All lines from the one containing "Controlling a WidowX" to the final line of the material should be retyped exactly. Nothing else belongs in the response.
################
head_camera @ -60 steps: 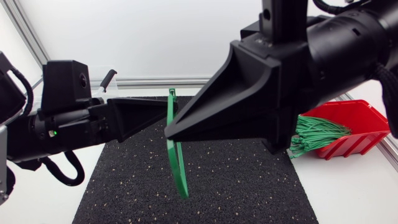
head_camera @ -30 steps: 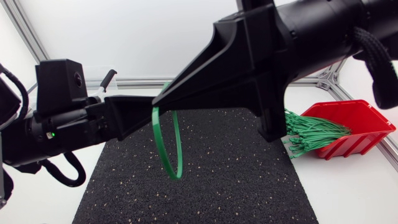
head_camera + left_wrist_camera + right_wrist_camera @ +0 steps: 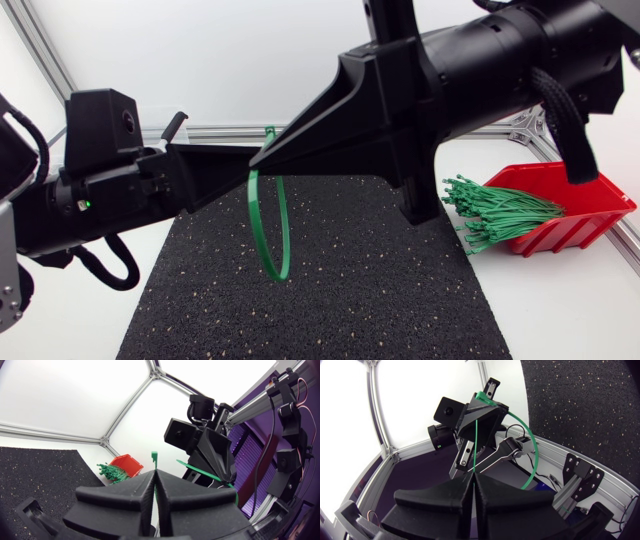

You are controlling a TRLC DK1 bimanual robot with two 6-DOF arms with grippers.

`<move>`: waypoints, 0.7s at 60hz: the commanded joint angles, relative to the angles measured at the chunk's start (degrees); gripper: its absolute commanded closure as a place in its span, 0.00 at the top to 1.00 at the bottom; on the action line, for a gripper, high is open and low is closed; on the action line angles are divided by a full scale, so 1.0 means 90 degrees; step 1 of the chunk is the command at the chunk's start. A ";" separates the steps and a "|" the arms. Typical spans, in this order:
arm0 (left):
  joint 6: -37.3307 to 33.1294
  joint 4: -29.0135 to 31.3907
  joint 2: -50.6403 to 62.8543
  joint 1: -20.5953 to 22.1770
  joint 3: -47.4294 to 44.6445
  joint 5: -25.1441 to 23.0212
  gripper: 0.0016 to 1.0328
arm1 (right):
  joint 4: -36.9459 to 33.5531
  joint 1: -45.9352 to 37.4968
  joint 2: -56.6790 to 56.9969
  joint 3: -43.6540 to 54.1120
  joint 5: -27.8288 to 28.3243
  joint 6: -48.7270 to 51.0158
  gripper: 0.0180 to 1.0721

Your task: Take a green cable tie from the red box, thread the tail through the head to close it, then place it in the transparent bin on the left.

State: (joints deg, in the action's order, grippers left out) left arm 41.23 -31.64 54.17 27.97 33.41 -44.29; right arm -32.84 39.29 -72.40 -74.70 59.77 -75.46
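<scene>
Right gripper (image 3: 264,163) higher now; cable tie (image 3: 250,210) tail hidden inside it

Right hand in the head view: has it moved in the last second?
Yes. The right hand has moved up the view, its tip going from over the black mat to the mat's far edge.

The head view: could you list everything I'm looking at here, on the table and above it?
cable tie: one, green, bent into a loop, held in the air above the mat between both grippers
spare ties: a bundle, green, spilling out of the red box's open end
red box: one, red, on the table's right side
mat: one, black with pale speckles, middle of the table
table: one, white, under everything
left gripper: one, black, shut on the cable tie
right gripper: one, black, shut on the cable tie
</scene>
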 commanded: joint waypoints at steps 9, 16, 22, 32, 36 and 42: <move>0.0467 -0.0479 0.0153 -0.0168 -0.0040 -0.0293 0.04 | 0.0280 0.0019 -0.0041 0.0194 0.0019 -0.0219 0.06; 0.0516 -0.0547 0.0192 -0.0148 0.0009 -0.0313 0.04 | 0.0397 0.0019 -0.0041 0.0282 0.0019 -0.0219 0.06; 0.0516 -0.0586 0.0202 -0.0090 0.0009 -0.0323 0.04 | 0.0465 0.0019 -0.0032 0.0331 0.0019 -0.0219 0.06; 0.0565 -0.0625 0.0162 -0.0002 0.0057 -0.0352 0.04 | 0.0543 0.0029 0.0027 0.0389 0.0019 -0.0209 0.06; 0.0585 -0.0635 0.0143 0.0008 0.0048 -0.0362 0.04 | 0.0573 0.0029 0.0066 0.0389 0.0019 -0.0219 0.06; 0.0585 -0.0664 0.0104 0.0037 -0.0030 -0.0391 0.04 | 0.0612 0.0039 0.0115 0.0409 0.0019 -0.0219 0.06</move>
State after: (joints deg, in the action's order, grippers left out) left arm 45.04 -36.10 55.46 27.83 33.41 -47.09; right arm -28.12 39.31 -72.34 -72.25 59.81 -75.46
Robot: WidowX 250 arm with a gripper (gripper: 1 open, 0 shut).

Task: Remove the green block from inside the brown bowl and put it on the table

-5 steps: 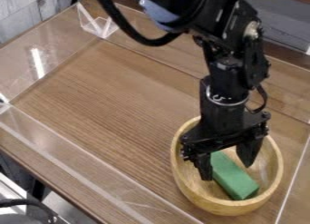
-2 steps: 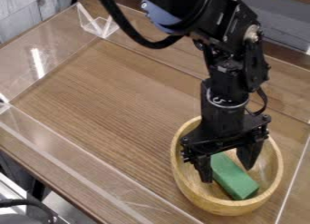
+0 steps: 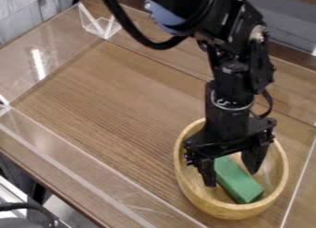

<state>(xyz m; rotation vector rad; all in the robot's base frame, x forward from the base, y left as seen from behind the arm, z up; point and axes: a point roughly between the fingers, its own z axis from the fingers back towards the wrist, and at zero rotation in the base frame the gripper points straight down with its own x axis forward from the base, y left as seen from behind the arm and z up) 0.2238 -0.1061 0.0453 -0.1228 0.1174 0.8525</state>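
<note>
Gripper (image 3: 232, 167): I have the fingers spread wide, tips down inside the bowl, one on each side of the block's upper end; I see no grip on it, and whether either tip touches it I cannot tell.
Block (image 3: 238, 181): green, lying in the bowl, its long side running at a slant from between my fingertips toward the near right part of the wall; the lower end sticks out past the fingers in plain sight.
Bowl (image 3: 198, 202): round, light tan, thick-rimmed, sitting upright on the table in the near right part of my view; my gripper hides part of its far rim.
Arm (image 3: 220, 24): black, coming in from the top of my view and reaching down over the bowl.
Hose (image 3: 139, 35): a black loop curving off the arm at upper left.
Table (image 3: 111, 102): brown wood grain, with the bowl standing on it.
Walls (image 3: 74, 172): clear, low, along the table's edge on my view's left.
Cable (image 3: 31, 208): dark, curved, at the lower left corner, outside the clear wall.
</note>
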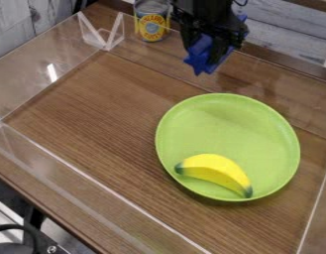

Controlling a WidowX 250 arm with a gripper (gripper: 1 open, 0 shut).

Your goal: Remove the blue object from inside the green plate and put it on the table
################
- _Reply to the task_:
Controlling a WidowX 250 arm with a gripper (gripper: 1 open, 0 shut).

Your goal: Remove the blue object from inside the green plate and put it on the table

There is nothing further to the answer.